===== DATA TO PROCESS
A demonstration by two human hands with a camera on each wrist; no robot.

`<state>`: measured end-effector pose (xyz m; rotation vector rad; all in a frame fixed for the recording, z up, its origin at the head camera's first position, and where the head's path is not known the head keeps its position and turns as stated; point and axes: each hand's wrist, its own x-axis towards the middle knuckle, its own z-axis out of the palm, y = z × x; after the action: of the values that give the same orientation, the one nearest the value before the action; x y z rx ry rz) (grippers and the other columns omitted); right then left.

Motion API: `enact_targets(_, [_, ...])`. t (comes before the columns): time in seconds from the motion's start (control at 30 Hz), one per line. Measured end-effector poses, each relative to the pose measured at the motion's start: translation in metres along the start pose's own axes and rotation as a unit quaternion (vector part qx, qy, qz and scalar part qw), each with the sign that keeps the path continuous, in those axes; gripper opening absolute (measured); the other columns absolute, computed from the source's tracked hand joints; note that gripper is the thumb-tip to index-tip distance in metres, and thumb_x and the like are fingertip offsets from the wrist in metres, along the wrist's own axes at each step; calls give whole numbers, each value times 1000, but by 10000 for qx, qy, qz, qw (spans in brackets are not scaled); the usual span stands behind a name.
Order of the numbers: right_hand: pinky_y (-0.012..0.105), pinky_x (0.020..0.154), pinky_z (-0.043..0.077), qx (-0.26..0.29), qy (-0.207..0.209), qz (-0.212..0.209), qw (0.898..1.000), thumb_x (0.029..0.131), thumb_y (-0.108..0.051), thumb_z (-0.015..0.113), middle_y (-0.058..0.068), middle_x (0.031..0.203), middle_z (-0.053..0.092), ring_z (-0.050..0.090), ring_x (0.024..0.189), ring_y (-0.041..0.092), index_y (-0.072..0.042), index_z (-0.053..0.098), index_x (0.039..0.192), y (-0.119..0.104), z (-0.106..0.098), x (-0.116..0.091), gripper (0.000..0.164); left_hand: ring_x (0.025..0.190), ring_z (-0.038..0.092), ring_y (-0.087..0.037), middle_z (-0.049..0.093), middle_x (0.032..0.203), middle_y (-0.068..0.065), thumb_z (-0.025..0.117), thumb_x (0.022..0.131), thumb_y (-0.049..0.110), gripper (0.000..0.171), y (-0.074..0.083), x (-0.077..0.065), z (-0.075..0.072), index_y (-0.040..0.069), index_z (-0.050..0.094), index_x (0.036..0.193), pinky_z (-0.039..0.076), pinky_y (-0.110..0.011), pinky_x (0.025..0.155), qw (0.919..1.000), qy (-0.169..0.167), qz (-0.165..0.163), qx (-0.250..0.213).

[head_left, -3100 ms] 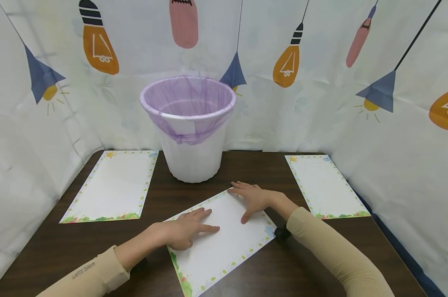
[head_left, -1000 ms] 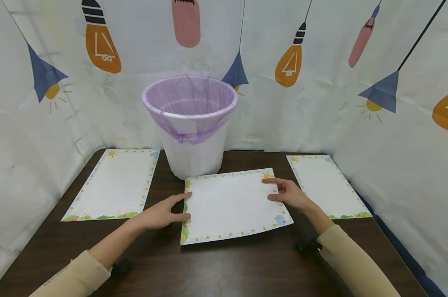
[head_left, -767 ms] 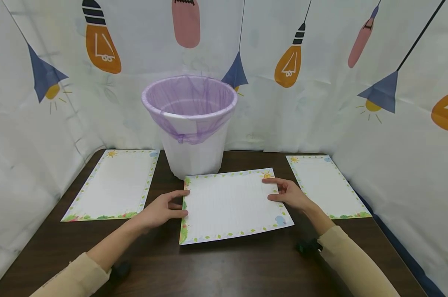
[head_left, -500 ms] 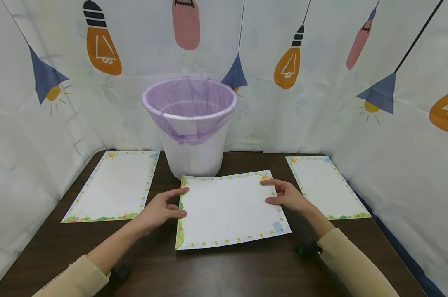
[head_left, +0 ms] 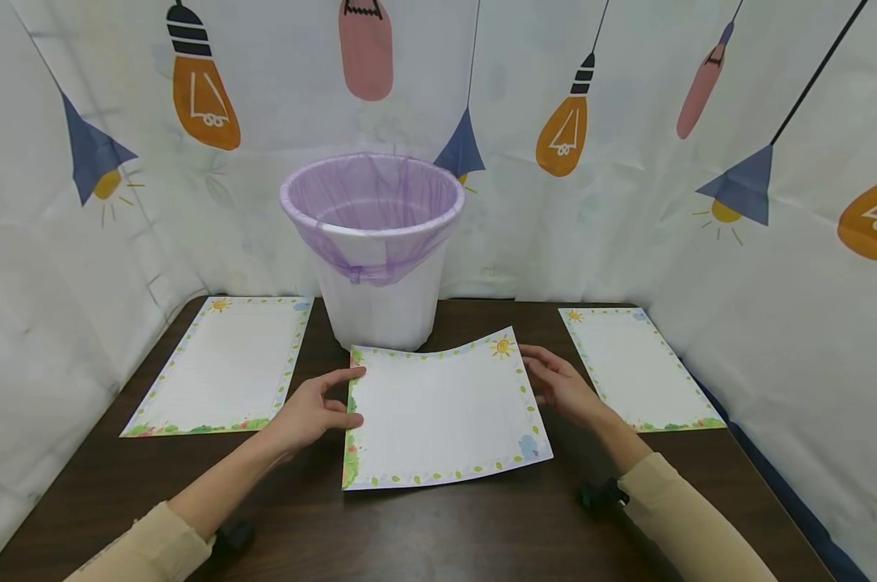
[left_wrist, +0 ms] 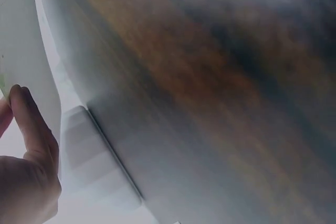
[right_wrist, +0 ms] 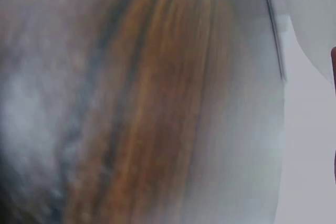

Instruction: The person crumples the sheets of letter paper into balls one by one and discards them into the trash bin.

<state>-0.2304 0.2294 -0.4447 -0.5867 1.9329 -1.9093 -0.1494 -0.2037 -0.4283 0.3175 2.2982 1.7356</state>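
A white sheet of paper (head_left: 438, 412) with a leaf border and a sun in its upper right corner is held slightly raised above the table, its right side bent up. At its left edge my left hand (head_left: 313, 416) pinches it, thumb and fingers on either side; the left wrist view also catches this hand (left_wrist: 34, 156) with the paper (left_wrist: 26, 35). My right hand (head_left: 565, 392) is at the sheet's right edge, relaxed fingers partly behind the paper, fingertips hidden. The right wrist view has only a sliver of finger and part of the sheet (right_wrist: 315, 14).
A white bin (head_left: 380, 315) lined with a purple bag stands at the back of the dark wooden table (head_left: 438, 541). Similar bordered sheets lie flat on either side, a left sheet (head_left: 220, 364) and a right sheet (head_left: 638, 364). A printed curtain (head_left: 627, 242) encloses the table.
The sheet was turned sideways and lifted off the table. The left hand came to pinch its left edge. The right hand's fingers moved from the sheet's front to behind its right edge, which bends up.
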Motion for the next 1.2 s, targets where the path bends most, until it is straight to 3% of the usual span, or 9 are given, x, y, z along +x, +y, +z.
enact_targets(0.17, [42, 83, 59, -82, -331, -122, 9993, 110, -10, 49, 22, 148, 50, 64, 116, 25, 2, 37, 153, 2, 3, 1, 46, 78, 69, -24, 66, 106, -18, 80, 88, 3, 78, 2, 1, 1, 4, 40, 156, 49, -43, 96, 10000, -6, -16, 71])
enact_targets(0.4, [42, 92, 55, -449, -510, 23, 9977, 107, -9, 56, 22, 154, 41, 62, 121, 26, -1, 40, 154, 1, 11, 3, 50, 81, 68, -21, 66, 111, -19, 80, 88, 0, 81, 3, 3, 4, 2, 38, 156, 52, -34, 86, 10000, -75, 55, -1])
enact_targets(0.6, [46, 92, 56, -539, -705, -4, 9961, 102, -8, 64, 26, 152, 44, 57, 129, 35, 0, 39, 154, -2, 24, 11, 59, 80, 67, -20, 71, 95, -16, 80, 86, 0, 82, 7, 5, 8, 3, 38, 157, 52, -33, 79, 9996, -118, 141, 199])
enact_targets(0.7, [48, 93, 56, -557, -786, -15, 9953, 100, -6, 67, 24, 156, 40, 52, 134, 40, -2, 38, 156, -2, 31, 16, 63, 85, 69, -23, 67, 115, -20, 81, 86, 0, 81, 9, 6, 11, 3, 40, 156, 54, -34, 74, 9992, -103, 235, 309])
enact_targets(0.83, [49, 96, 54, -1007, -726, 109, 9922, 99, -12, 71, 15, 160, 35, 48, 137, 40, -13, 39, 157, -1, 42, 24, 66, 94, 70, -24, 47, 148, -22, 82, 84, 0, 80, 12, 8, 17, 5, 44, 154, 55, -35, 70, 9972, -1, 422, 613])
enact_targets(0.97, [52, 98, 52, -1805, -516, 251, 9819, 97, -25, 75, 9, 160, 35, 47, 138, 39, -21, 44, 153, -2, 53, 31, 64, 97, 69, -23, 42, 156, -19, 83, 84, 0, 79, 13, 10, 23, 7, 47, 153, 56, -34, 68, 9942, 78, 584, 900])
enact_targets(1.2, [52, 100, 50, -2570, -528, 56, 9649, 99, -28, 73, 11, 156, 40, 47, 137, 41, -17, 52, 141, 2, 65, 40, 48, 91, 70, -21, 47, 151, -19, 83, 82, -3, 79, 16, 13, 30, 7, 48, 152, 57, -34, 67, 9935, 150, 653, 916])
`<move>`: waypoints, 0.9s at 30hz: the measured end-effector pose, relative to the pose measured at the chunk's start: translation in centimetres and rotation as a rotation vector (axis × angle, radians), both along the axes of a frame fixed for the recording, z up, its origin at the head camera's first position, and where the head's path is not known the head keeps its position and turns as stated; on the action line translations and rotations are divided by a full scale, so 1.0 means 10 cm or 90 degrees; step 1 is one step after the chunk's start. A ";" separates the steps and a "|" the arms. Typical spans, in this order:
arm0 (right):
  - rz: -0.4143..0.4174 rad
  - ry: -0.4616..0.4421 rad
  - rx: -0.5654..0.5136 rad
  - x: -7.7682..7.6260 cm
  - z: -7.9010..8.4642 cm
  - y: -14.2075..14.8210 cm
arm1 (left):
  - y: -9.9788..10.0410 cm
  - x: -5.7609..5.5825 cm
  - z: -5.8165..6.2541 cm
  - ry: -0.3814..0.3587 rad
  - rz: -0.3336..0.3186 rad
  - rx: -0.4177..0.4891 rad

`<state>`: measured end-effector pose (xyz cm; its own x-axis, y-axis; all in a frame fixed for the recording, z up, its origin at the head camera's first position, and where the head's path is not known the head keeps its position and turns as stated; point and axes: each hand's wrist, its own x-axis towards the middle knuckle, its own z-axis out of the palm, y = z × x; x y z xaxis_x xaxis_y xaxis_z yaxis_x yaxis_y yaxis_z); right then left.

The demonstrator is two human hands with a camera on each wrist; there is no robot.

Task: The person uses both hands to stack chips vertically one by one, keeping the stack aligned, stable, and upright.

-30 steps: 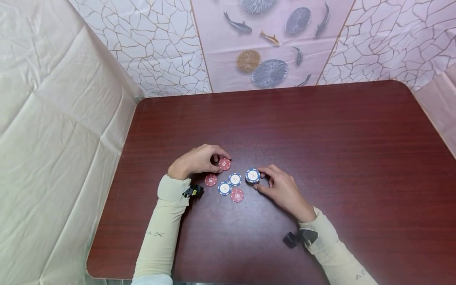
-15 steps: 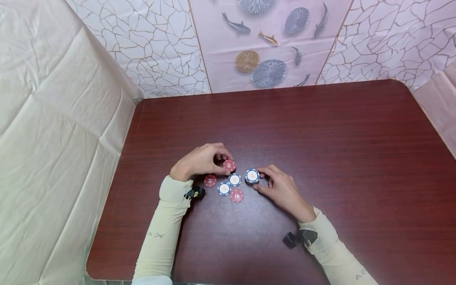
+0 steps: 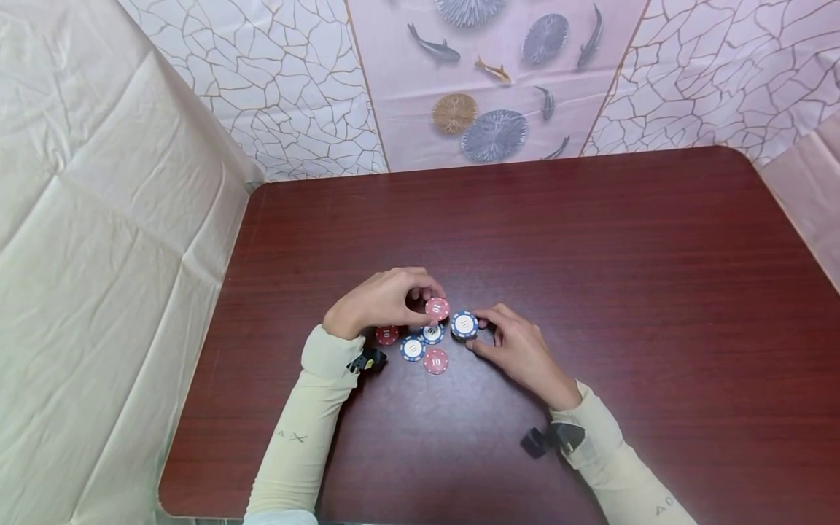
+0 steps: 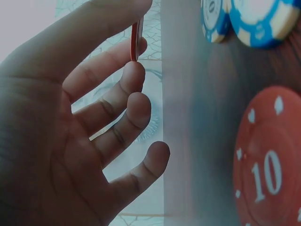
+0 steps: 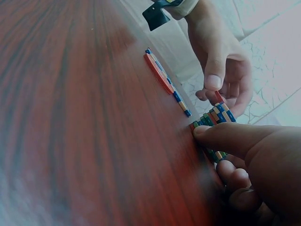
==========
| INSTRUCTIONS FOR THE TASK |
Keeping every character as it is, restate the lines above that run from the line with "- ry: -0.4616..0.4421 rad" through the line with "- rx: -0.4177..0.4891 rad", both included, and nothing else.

| OUTPUT BELOW |
  - ry: -0.4616..0.4421 rad
  - rx: -0.5654..0.5136 rad
  - x: -7.7682..7.6260 cm
  - z: -7.9010..8.4642 cm
  - y: -14.2075..14.8210 cm
arm1 (left):
  - y: -9.9788..10.0410 cm
  - x: -5.7609..5.5825 cm
  - z: -5.8165..6.2541 cm
  - ry: -0.3814..0.3587 rad
  - rz: -0.3336..0.3186 rad
  - rx: -0.4177..0.4891 rad

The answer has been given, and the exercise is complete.